▸ **Exercise description**: Return all the lines below in which the string "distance" appears.

____

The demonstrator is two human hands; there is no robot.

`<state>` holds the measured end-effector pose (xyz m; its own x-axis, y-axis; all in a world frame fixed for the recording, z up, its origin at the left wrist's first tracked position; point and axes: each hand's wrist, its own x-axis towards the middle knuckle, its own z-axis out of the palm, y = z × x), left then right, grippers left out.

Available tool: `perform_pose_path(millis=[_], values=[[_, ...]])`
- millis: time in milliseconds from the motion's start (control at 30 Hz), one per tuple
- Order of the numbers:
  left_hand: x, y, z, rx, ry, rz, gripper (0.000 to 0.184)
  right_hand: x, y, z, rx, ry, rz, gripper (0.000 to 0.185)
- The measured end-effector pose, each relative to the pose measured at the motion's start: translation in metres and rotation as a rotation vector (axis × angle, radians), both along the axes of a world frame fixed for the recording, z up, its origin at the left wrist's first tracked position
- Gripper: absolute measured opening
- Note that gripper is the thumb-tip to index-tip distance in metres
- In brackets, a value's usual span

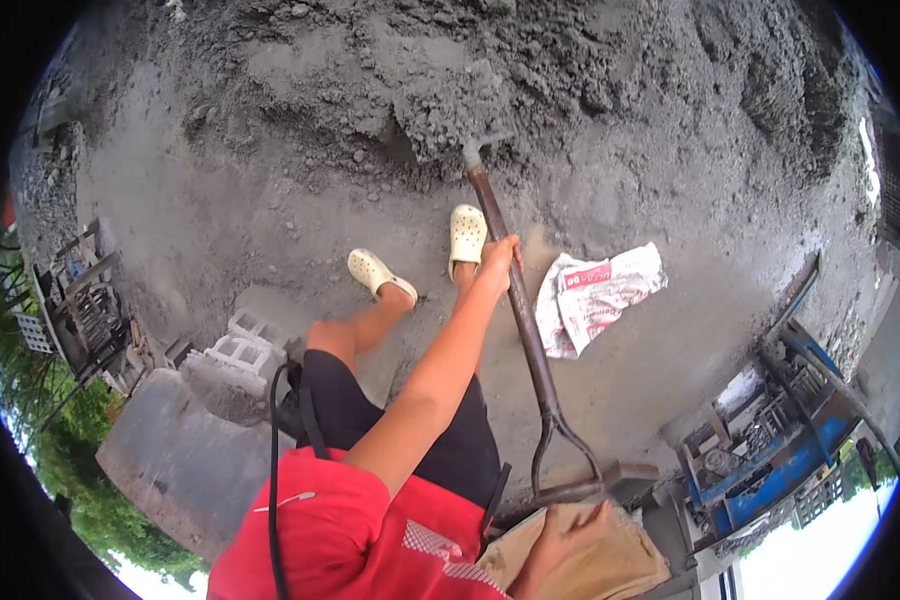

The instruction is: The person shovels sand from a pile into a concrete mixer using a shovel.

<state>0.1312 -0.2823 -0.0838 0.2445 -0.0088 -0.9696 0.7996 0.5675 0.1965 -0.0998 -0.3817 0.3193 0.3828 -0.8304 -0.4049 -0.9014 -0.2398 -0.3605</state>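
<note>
My left hand (pixel 502 258) is closed round the dark shaft of a shovel (pixel 530 335). The shovel's blade end is sunk in a heap of grey, crumbly material (pixel 440 110), and its D-shaped handle points back toward my body. Just below that handle, my right hand (pixel 567 545) has its fingers apart in front of a brown paper-like sheet or bag (pixel 620 555); whether it presses on it cannot be made out. A crumpled white and red cement bag (pixel 595 290) lies on the ground right of the shaft.
Pale clogs are on my feet, near the heap. Concrete blocks (pixel 240 355) and a grey metal sheet (pixel 185 460) are at the left. Metal racks stand at the far left, and a blue metal frame (pixel 770 480) is at the lower right.
</note>
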Motion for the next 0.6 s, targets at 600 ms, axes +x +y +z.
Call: perform_pose_path(millis=[600], values=[[-0.020, 0.061, 0.013, -0.076, -0.018, -0.033, 0.018, -0.069, 0.012, -0.156, -0.190, -0.238, -0.577, 0.010]])
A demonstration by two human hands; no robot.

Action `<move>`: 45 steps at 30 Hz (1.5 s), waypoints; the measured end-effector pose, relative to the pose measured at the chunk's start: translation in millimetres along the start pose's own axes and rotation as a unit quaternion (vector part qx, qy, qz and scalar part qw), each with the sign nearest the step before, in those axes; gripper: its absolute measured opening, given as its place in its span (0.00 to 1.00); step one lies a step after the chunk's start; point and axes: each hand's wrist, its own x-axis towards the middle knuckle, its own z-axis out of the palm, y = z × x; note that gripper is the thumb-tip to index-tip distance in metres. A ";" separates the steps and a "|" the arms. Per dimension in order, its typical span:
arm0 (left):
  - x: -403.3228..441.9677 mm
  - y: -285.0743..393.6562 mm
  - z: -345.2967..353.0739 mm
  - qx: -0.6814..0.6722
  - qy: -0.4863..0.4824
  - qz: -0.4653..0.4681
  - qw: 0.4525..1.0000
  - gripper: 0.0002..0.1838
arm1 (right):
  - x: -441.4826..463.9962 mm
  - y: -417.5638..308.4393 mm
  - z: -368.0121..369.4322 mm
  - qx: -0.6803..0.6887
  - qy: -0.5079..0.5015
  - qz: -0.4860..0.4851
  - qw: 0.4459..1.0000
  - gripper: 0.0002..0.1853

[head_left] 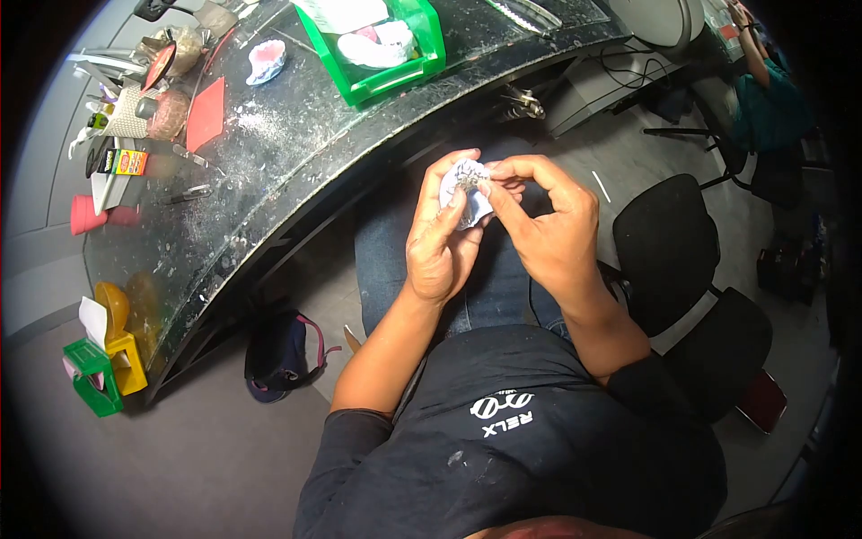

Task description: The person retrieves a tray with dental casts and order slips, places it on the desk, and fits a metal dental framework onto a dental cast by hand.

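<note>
Above my lap, my left hand [435, 238] is wrapped round a whitish-blue cast piece [475, 208] with grey metallic-looking marks on its upper part. My right hand [539, 211] pinches at the piece's right upper edge, thumb and fingertips close together. Whether those fingertips hold some small separate part is too small to tell. Another similar cast with a pink inner area [267, 61] lies on the dark bench. To its right stands a green bin [359, 90] with white and pink casts inside.
The dark, dusty bench [296, 171] curves across the upper left, bearing a red sheet [206, 115], a pink cup [87, 214] and tools. Small bins [94, 377] hang at its left end. Black chairs [664, 242] stand right; another person [768, 103] sits at upper right.
</note>
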 end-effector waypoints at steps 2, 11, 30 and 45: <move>-0.6 0.8 -0.9 -0.024 -0.016 0.003 1.000 0.30 | -1.1 -0.8 1.7 -0.006 0.010 -0.005 1.000 0.07; -3.9 3.9 6.5 0.001 0.018 -0.005 1.000 0.31 | -4.9 -4.9 5.2 -0.046 0.043 -0.040 0.997 0.09; -3.6 -3.8 2.2 0.009 -0.012 0.080 0.997 0.24 | -7.6 -1.8 7.4 -0.050 0.042 -0.081 0.995 0.06; -2.6 -4.3 4.0 0.009 -0.017 0.072 0.997 0.25 | -4.7 0.3 7.0 -0.100 0.049 -0.104 0.988 0.04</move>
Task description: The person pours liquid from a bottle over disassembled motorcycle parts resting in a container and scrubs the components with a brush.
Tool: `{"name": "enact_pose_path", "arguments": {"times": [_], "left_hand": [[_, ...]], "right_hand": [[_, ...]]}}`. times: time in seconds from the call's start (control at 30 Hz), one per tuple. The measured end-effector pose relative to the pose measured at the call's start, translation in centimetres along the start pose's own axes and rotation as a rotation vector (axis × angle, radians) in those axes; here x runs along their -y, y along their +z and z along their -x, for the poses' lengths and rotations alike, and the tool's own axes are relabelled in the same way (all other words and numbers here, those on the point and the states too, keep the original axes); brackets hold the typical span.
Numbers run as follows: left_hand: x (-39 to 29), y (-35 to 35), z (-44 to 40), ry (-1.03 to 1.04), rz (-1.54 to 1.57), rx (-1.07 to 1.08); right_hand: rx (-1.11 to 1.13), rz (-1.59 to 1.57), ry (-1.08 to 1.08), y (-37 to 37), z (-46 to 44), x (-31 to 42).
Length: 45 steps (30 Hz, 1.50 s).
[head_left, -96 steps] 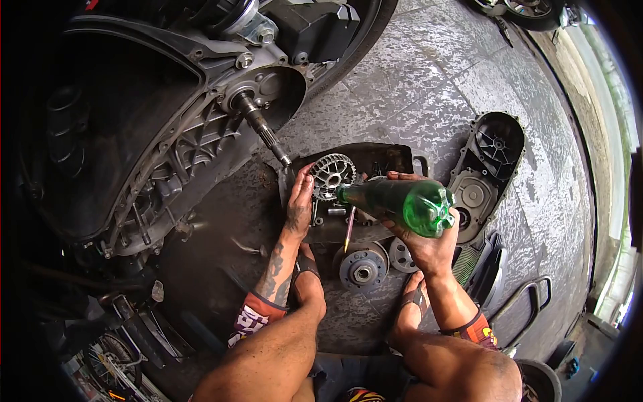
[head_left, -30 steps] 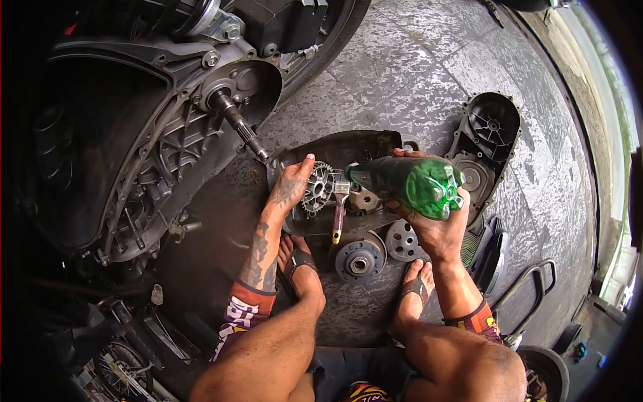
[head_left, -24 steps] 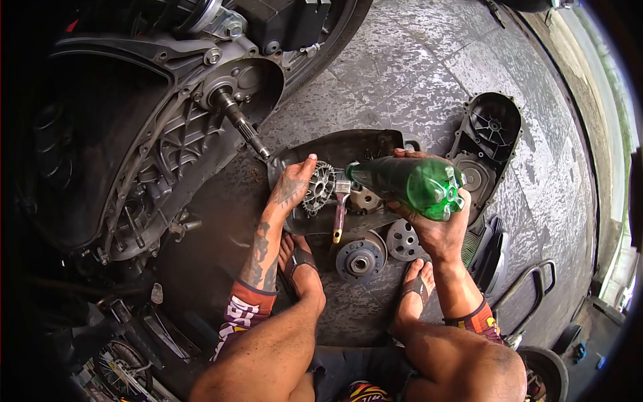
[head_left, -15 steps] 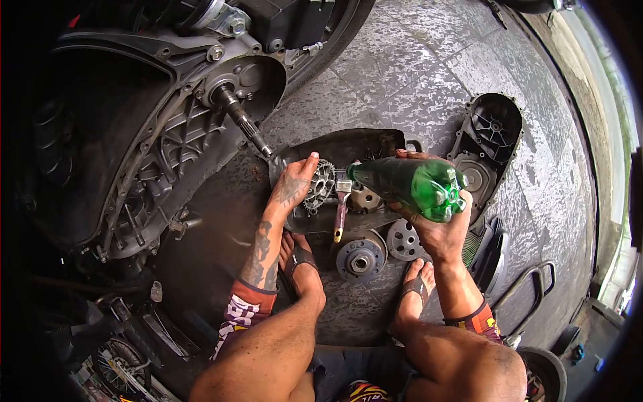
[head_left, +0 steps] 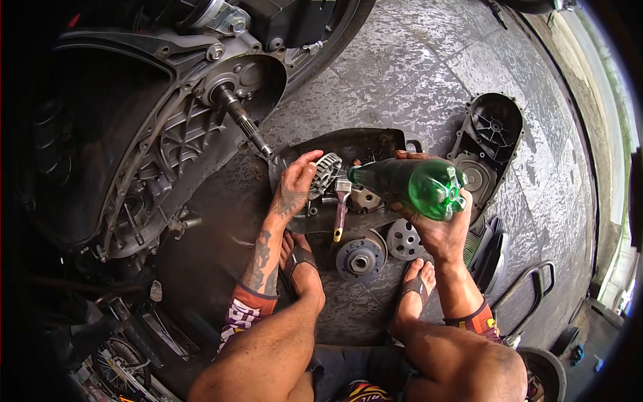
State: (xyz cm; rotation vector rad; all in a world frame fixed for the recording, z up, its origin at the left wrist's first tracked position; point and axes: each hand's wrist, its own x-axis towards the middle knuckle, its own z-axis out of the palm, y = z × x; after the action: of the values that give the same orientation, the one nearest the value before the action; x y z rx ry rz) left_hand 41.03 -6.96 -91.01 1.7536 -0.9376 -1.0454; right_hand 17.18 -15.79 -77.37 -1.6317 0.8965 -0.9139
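Observation:
My left hand (head_left: 295,182) grips a toothed metal disc (head_left: 325,175), which is tilted over the left part of a dark tray (head_left: 315,223). In my right hand (head_left: 441,231) lies a green plastic bottle (head_left: 412,184), held sideways with its neck toward the disc. A thin stream seems to leave the bottle's mouth toward the disc. Between bottle and disc, a brush (head_left: 340,211) rests on the tray with its handle over the near edge. A round metal part (head_left: 365,199) sits in the tray, partly hidden by the bottle.
An opened engine case (head_left: 181,144) with a splined shaft (head_left: 244,120) stands at the left. A clutch-like drum (head_left: 360,261) and a holed disc (head_left: 404,239) lie between my feet. A long metal cover (head_left: 492,134) is at the right, near a bent bar (head_left: 529,295).
My left hand has turned and raised the toothed disc, so its rim now shows more. The bottle has moved slightly right from the earliest frame; since then my right hand is nearly still.

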Motion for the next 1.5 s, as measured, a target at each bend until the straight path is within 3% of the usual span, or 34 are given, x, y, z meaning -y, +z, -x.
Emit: {"name": "enact_pose_path", "arguments": {"times": [0.07,0.2,0.3,0.37,0.4,0.47,0.53,0.63,0.73,1.0,1.27,1.5], "left_hand": [[0.8,0.1,0.1,0.172,0.108,-0.028],[0.6,-0.2,0.3,0.204,0.144,-0.007],[-0.6,-0.6,0.7,0.035,0.124,0.045],[-2.3,-0.7,1.2,0.090,-0.211,0.061],[-2.3,-0.4,1.3,0.090,-0.212,0.060],[-2.0,0.2,1.6,0.305,-0.315,0.007],[-1.6,0.4,1.7,0.301,-0.349,0.041],[-1.4,0.7,2.0,0.378,-0.491,0.082],[-0.9,1.2,2.2,0.473,-0.497,0.044],[-0.2,1.5,2.3,0.438,-0.456,0.077],[0.1,1.5,2.1,0.433,-0.202,0.078],[-0.2,1.2,1.7,0.477,-0.244,0.053]], "right_hand": [[0.005,0.014,-0.018,0.0,-0.2,0.1],[-0.004,-0.023,0.047,0.1,-0.2,0.7],[0.007,-0.005,0.016,0.1,-0.2,0.6],[-0.006,-0.029,0.006,0.0,-0.1,0.7],[-0.019,-0.053,-0.003,0.0,-0.1,0.8],[0.022,-0.038,0.001,-0.9,0.1,1.1],[0.064,-0.022,0.006,-1.2,0.0,1.4],[-0.043,-0.072,0.047,-1.0,-0.1,2.1],[-0.005,-0.062,0.065,-1.1,0.1,1.8],[0.031,-0.081,0.053,-1.1,0.0,2.2],[0.009,-0.125,0.071,-1.0,0.3,1.8],[-0.029,-0.186,0.107,-0.9,0.6,1.8]]}}
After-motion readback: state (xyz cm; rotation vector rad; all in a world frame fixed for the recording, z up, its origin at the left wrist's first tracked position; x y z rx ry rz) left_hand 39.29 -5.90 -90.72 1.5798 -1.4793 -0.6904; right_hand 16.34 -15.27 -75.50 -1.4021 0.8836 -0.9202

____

▸ **Task result**:
- Note that gripper is the thumb-tip to index-tip distance in metres
Action `<move>`: 45 steps at 30 Hz (1.5 s), waypoints; the measured end-effector pose, relative to the pose measured at the chunk's start: translation in millimetres along the start pose's own axes and rotation as a unit quaternion (vector part qx, qy, qz and scalar part qw), each with the sign nearest the step before, in those axes; gripper: its absolute measured opening, given as its place in its span (0.00 to 1.00); step one lies a step after the chunk's start; point and axes: each hand's wrist, its own x-axis towards the middle knuckle, its own z-axis out of the palm, y = z × x; note that gripper is the thumb-tip to index-tip distance in metres. A ";" separates the steps and a "|" the arms. Per dimension in order, its typical span:

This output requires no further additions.